## Your assignment
Repeat every record below, word for word.

Dataset records
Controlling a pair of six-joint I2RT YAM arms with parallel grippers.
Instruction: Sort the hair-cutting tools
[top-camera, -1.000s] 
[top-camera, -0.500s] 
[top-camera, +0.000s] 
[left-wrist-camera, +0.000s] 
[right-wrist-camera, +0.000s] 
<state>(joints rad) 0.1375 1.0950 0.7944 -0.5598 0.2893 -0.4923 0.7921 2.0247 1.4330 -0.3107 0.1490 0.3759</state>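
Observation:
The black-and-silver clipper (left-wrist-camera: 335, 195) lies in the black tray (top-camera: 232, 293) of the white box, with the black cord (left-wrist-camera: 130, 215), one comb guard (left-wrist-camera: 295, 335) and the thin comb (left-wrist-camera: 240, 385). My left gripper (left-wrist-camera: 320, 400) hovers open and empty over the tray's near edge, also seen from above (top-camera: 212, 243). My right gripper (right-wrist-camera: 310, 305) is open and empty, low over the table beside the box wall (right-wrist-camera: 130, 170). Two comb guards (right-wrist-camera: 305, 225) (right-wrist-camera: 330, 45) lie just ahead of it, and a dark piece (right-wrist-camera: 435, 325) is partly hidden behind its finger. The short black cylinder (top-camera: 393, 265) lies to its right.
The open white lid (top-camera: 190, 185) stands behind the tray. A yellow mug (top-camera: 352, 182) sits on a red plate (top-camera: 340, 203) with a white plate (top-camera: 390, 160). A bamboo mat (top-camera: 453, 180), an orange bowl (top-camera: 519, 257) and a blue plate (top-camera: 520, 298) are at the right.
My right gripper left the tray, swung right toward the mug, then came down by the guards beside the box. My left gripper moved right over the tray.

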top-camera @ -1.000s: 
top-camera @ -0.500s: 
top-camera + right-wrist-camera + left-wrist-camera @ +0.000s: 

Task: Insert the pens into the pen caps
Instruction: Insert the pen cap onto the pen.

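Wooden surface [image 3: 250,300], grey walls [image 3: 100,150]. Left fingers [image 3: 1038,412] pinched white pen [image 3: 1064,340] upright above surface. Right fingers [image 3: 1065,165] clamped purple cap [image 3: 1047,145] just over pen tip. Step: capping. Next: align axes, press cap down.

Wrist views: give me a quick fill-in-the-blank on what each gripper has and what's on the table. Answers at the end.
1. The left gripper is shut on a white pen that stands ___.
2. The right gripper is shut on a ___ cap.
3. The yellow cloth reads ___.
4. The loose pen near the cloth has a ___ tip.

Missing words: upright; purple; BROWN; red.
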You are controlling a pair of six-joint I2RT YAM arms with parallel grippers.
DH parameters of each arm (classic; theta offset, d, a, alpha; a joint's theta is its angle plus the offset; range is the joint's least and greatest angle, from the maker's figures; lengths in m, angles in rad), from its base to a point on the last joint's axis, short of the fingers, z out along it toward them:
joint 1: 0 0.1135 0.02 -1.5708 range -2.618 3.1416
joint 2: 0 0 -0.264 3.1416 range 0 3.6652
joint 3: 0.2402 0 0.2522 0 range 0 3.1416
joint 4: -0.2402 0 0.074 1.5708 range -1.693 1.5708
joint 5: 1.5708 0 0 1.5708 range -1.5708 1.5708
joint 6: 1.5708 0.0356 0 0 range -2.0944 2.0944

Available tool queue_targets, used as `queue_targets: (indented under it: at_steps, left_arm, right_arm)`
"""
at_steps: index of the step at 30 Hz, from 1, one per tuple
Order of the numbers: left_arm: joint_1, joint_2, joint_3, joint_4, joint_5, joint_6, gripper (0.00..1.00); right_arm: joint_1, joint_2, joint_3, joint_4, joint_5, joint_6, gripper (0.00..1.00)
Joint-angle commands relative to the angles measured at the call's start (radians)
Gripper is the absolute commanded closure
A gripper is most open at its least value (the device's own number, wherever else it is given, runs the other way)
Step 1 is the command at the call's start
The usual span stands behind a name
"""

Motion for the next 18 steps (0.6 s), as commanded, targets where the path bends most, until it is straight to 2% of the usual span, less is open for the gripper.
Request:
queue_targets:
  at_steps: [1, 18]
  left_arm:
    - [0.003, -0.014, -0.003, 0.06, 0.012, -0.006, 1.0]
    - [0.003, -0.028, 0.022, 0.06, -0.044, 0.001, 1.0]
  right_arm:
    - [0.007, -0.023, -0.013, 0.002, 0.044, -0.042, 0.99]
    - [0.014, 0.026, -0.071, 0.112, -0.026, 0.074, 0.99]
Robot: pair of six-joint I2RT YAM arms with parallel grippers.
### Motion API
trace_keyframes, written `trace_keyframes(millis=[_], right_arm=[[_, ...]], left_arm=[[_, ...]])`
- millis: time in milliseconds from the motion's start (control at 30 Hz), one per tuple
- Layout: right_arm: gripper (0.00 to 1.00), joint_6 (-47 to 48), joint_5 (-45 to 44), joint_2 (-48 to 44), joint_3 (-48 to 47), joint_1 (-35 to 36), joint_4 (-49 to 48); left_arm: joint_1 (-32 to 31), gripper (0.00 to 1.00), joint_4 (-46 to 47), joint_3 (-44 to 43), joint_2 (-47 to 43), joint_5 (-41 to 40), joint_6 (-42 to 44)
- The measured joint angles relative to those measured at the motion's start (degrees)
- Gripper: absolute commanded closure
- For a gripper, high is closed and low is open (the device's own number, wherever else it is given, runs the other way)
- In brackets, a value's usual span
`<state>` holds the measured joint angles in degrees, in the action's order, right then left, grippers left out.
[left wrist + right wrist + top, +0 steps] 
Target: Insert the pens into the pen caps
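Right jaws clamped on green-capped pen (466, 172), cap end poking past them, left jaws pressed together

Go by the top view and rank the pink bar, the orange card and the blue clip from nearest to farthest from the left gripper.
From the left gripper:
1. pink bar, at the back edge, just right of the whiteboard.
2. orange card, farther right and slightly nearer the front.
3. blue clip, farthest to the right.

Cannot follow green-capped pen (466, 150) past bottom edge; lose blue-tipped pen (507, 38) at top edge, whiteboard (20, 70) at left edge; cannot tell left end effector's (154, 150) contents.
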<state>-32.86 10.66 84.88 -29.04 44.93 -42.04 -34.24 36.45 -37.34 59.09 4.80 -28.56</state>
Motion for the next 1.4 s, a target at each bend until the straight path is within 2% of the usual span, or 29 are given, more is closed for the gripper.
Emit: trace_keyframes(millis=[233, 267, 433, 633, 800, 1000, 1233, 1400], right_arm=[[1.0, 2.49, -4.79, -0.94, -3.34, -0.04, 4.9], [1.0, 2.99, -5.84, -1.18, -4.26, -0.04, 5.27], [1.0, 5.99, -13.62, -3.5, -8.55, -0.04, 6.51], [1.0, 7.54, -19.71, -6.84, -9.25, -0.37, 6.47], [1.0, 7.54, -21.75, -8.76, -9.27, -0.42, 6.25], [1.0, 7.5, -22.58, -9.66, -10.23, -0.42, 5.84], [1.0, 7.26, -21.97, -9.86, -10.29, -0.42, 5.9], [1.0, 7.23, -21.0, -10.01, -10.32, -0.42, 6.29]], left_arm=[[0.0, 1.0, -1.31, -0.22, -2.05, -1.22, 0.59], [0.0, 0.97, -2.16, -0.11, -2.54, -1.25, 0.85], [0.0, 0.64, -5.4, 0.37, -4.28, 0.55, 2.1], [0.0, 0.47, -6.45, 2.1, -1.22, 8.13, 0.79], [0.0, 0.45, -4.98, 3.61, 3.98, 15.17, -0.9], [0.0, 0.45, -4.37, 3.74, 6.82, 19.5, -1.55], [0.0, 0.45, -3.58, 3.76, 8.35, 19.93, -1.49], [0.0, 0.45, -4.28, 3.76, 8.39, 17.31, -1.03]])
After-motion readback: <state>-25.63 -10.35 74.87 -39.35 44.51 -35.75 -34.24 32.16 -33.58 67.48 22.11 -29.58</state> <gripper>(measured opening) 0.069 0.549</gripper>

## Exercise response
Controlling a pair of six-joint I2RT YAM arms with parallel grippers.
Instruction: Sort the hair-cutting tools
[top-camera, -1.000s] 
[top-camera, -0.500s] 
[top-camera, +0.000s] 
[left-wrist-camera, +0.000s] 
[right-wrist-camera, +0.000s] 
<state>(joints rad) 0.1375 1.0950 0.7944 -0.5598 0.2893 -0.4923 0.7921 2.0247 1.4330 -0.3107 0.1490 0.3759</state>
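Observation:
The black-and-silver clipper (left-wrist-camera: 335, 195) lies in the black tray (top-camera: 232, 293) of the white box, with the black cord (left-wrist-camera: 130, 215), one comb guard (left-wrist-camera: 295, 335) and the thin comb (left-wrist-camera: 240, 385). My left gripper (left-wrist-camera: 320, 400) hovers open and empty over the tray's near edge, also seen from above (top-camera: 212, 243). My right gripper (right-wrist-camera: 310, 305) is open and empty, low over the table beside the box wall (right-wrist-camera: 130, 170). Two comb guards (right-wrist-camera: 305, 225) (right-wrist-camera: 330, 45) lie just ahead of it, and a dark piece (right-wrist-camera: 435, 325) is partly hidden behind its finger. The short black cylinder (top-camera: 393, 265) lies to its right.
The open white lid (top-camera: 190, 185) stands behind the tray. A yellow mug (top-camera: 352, 182) sits on a red plate (top-camera: 340, 203) with a white plate (top-camera: 390, 160). A bamboo mat (top-camera: 453, 180), an orange bowl (top-camera: 519, 257) and a blue plate (top-camera: 520, 298) are at the right.
My right gripper left the tray, swung right toward the mug, then came down by the guards beside the box. My left gripper moved right over the tray.
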
top-camera @ -1.000s: 
top-camera @ -0.500s: 
top-camera + right-wrist-camera + left-wrist-camera @ +0.000s: 

Task: Insert the pens into the pen caps
Instruction: Insert the pen cap onto the pen.

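Wooden surface [image 3: 250,300], grey walls [image 3: 100,150]. Left fingers [image 3: 1038,412] pinched white pen [image 3: 1064,340] upright above surface. Right fingers [image 3: 1065,165] clamped purple cap [image 3: 1047,145] just over pen tip. Step: capping. Next: align axes, press cap down.

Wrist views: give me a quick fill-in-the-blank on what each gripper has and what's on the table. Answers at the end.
1. The left gripper is shut on a white pen that stands ___.
2. The right gripper is shut on a ___ cap.
3. The yellow cloth reads ___.
4. The loose pen near the cloth has a ___ tip.

Missing words: upright; purple; BROWN; red.
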You are controlling a pair of six-joint I2RT YAM arms with parallel grippers.
DH parameters of each arm (classic; theta offset, d, a, alpha; a joint's theta is its angle plus the offset; range is the joint's least and greatest angle, from the maker's figures; lengths in m, angles in rad), from its base to a point on the last joint's axis, short of the fingers, z out along it toward them:
joint 1: 0 0.1135 0.02 -1.5708 range -2.618 3.1416
joint 2: 0 0 -0.264 3.1416 range 0 3.6652
joint 3: 0.2402 0 0.2522 0 range 0 3.1416
joint 4: -0.2402 0 0.074 1.5708 range -1.693 1.5708
joint 5: 1.5708 0 0 1.5708 range -1.5708 1.5708
joint 6: 1.5708 0.0356 0 0 range -2.0944 2.0944

Available tool queue_targets, used as `queue_targets: (indented under it: at_steps, left_arm, right_arm)`
"""
at_steps: index of the step at 30 Hz, from 1, one per tuple
Order of the numbers: left_arm: joint_1, joint_2, joint_3, joint_4, joint_5, joint_6, gripper (0.00..1.00); right_arm: joint_1, joint_2, joint_3, joint_4, joint_5, joint_6, gripper (0.00..1.00)
Joint-angle commands relative to the angles measured at the call's start (radians)
Gripper is the absolute commanded closure
A gripper is most open at its least value (the device's own number, wherever else it is given, runs the other way)
Step 1 is the command at the call's start
The usual span stands behind a name
"""

Motion for the next 18 steps (0.6 s), as commanded, targets where the path bends most, until it is straight to 2% of the usual span, less is open for the gripper.
Request:
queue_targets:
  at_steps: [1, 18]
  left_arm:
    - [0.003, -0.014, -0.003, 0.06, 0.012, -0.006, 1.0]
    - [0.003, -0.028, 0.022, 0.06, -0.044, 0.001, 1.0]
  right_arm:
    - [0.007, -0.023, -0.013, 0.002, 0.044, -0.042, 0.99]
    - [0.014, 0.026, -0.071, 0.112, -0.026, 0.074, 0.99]
Robot: pair of six-joint I2RT YAM arms with parallel grippers.
### Motion API
trace_keyframes, written `trace_keyframes(millis=[_], right_arm=[[_, ...]], left_arm=[[_, ...]])`
- millis: time in milliseconds from the motion's start (control at 30 Hz), one per tuple
- Layout: right_arm: gripper (0.00 to 1.00), joint_6 (-47 to 48), joint_5 (-45 to 44), joint_2 (-48 to 44), joint_3 (-48 to 47), joint_1 (-35 to 36), joint_4 (-49 to 48); left_arm: joint_1 (-32 to 31), gripper (0.00 to 1.00), joint_4 (-46 to 47), joint_3 (-44 to 43), joint_2 (-47 to 43), joint_5 (-41 to 40), joint_6 (-42 to 44)
- The measured joint angles relative to those measured at the motion's start (degrees)
- Gripper: absolute commanded closure
- For a gripper, high is closed and low is open (the device's own number, wherever else it is given, runs the other way)
- In brackets, a value's usual span
`<state>` holds the measured joint angles in degrees, in the action's order, right then left, grippers left out.
[left wrist + right wrist + top, +0 steps] 
Target: Insert the pens into the pen caps
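Right jaws clamped on green-capped pen (466, 172), cap end poking past them, left jaws pressed together

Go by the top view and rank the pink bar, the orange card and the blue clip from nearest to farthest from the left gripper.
From the left gripper:
1. pink bar, at the back edge, just right of the whiteboard.
2. orange card, farther right and slightly nearer the front.
3. blue clip, farthest to the right.

Cannot follow green-capped pen (466, 150) past bottom edge; lose blue-tipped pen (507, 38) at top edge, whiteboard (20, 70) at left edge; cannot tell left end effector's (154, 150) contents.
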<state>-32.86 10.66 84.88 -29.04 44.93 -42.04 -34.24 36.45 -37.34 59.09 4.80 -28.56</state>
Motion for the next 1.4 s, a target at each bend until the straight path is within 2% of the usual span, or 29 are given, more is closed for the gripper.
Emit: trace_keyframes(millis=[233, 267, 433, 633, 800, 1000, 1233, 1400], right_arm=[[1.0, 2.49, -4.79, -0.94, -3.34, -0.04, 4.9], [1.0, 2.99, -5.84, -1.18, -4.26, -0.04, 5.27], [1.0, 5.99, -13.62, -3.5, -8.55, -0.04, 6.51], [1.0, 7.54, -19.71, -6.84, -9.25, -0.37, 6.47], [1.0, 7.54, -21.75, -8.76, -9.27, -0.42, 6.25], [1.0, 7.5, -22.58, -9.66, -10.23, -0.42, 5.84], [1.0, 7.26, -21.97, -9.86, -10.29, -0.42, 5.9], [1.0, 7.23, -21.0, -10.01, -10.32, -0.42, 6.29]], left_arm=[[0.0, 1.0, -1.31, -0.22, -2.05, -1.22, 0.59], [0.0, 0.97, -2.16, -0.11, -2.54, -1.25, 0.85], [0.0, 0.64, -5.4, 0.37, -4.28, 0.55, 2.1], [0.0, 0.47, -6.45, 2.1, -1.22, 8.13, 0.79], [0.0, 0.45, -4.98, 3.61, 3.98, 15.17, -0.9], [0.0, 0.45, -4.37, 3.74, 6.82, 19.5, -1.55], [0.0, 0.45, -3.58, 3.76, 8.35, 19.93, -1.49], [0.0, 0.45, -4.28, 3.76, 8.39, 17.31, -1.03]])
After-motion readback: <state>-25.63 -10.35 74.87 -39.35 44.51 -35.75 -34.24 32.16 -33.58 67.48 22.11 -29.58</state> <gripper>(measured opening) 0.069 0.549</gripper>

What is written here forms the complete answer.